They go together. Faith and hope appear together in nine New Testament verses (Romans 5:2; 1 Corinthians 13:13; 2 Corinthians 10:15; Galatians 5:5; Colossians 1:23; 1Thessalonians 1:3; 5:8; Hebrews 11;1; 1 Peter 1:21). Faith and love appear together in eighteen New Testament verses (2 Corinthians 8:7; Galatians 2:20; 5:6; 5:22; Ephesians 1:15; 3:17 6:23; Colossians 1:4; 1 Thessalonians 1:3; 5:8 1 Timothy 1:14; 6:10; 6:11; 2 Timothy 1:13; Titus 3:15; Philemon 1:15; James 2:5; Revelation 1:5). Hope and love (or charity) appear together in six New Testament verses (Luke 6:35; Romans 5:5; 1 Corinthians 13:13; 1 Thessalonians 1:3; 5:8; 2 Thessalonians 2:16). The trio appears together in nine New Testament passages (Romans 5:1-5; 1 Corinthians 13:13; Galatians 5:5-6; Ephesians 4:2-5; Colossians 1:4-5, 8; 1 Thessalonians 1:3; 5:8; Hebrews 6:10-12; 1 Peter 1:3-8).
The human body needs air, water, and food to live; Even so, the Christian needs faith, hope, and love. These are the essentials to spiritual life. Eliminate them and one dies spiritually.
The words are both commonly used and commonly misused and misunderstood. The world frequently uses these terms differently than how the Bible uses these same terms. Clarification is in order.
1. Some “hope” for that which they have no right to expect. They hope to go to heaven, but they haven’t complied with God’s conditions for pardon.
Hope is the anchor of the soul which keeps us steadfast and sure while the billows roll (Hebrews 6:18). The basis of the Christian’s hope is God and His trustworthiness (Hebrews 6:17-18; Titus 1:1-2; 2 Timothy 1:12). The object of that hope is eternal life in heaven (1 Thessalonians 4:13-18; 5:8; Titus 1:2). Yet, God has set forth what we’re to do in order to be in heaven in the end. Thus, if we truly believe in what he says, then we should understand that we have no legitimate basis for hope if we haven’t submitted to his terms. “If we are faithless, He remains faithful, He cannot deny himself” (2 Timothy 2:13).
Some think, “Yes, God did say what He did. However, when I stand before the Judge in the end, He’ll let me in anyway.” Even some preachers have “toyed with the idea that perhaps God could save sinners at judgment by extending a special sort of ‘clemency’ which would supersede His law” (Faith and Knowledge, p. 21). Mac Deaver has replied, “God is above law in the sense that (1) he can change law or cancel law when the doing of such does not cause God to in any way incriminate himself (he took the law of Moses out of the way – Colossians 2:14), but God is not above his own law in the sense that (2) He can fail to uphold the integrity of that law (Hebrews 6:18; Titus 1:2; cf. 2 Timothy 2:13). If God’s law says that a certain group of people will be lost, nothing can prevent that from occurring” (ibid, p. 22). Someone objects, “You’re limiting God!” Yes, I am limiting God to His word. He does not lie! He means what He says! Don’t you believe Him? I do!
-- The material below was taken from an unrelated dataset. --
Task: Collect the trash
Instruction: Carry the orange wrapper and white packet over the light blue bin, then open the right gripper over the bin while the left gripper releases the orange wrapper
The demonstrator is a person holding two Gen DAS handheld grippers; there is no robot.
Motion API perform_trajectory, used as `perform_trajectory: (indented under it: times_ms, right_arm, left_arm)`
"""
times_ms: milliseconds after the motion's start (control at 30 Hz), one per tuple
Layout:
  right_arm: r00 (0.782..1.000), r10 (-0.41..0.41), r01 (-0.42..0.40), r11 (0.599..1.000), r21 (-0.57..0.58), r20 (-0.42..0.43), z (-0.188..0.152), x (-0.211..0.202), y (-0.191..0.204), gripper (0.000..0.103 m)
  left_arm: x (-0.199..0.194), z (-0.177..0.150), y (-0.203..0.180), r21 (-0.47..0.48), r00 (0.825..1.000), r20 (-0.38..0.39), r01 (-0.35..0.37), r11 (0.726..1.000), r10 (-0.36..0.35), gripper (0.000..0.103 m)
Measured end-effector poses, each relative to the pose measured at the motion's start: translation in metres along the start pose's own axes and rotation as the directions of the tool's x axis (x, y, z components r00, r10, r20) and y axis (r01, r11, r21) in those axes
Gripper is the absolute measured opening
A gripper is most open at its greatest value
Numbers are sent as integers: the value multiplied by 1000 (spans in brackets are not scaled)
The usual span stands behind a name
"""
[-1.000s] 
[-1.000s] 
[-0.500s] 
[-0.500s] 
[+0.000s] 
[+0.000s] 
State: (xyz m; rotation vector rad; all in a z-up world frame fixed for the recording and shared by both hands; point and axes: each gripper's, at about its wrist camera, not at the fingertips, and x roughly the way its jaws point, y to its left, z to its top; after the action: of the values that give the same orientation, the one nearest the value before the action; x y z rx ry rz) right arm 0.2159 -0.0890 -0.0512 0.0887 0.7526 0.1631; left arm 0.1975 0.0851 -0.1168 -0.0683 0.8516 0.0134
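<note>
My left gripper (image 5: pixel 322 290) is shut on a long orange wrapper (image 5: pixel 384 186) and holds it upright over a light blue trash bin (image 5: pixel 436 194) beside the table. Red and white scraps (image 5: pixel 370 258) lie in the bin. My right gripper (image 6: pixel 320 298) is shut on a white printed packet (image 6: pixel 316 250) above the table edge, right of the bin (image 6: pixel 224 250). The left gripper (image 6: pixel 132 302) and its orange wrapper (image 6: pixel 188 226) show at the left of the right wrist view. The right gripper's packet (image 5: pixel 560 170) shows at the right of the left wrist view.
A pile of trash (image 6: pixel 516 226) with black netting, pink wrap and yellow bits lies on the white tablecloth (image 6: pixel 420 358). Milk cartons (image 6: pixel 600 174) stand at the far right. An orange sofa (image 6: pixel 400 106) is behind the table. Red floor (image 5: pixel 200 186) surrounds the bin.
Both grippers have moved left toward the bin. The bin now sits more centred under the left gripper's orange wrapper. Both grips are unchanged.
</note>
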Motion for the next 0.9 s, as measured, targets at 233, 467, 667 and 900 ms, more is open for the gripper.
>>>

2. Some use the term “hope” as a mere wish. They’d like something to occur, but they don’t really expect it to occur.
Biblically, hope is more than this. It is defined as “favorable and confident expectation” (Vine’s). John tells us that we can know that we have eternal life (1 John 5:13). If we believe the Bible, then we should have confidence in what it says. It should be at least possible for us to examine ourselves honestly and determine whether it is proper for us to have hope or not. We need to heed 2 Corinthians 13:5, which reads “Examine yourselves as to whether you are in the faith. Test yourselves.” Galatians 6:4 instructs “‘let each one examine his own work…” This we should do, and do regularly.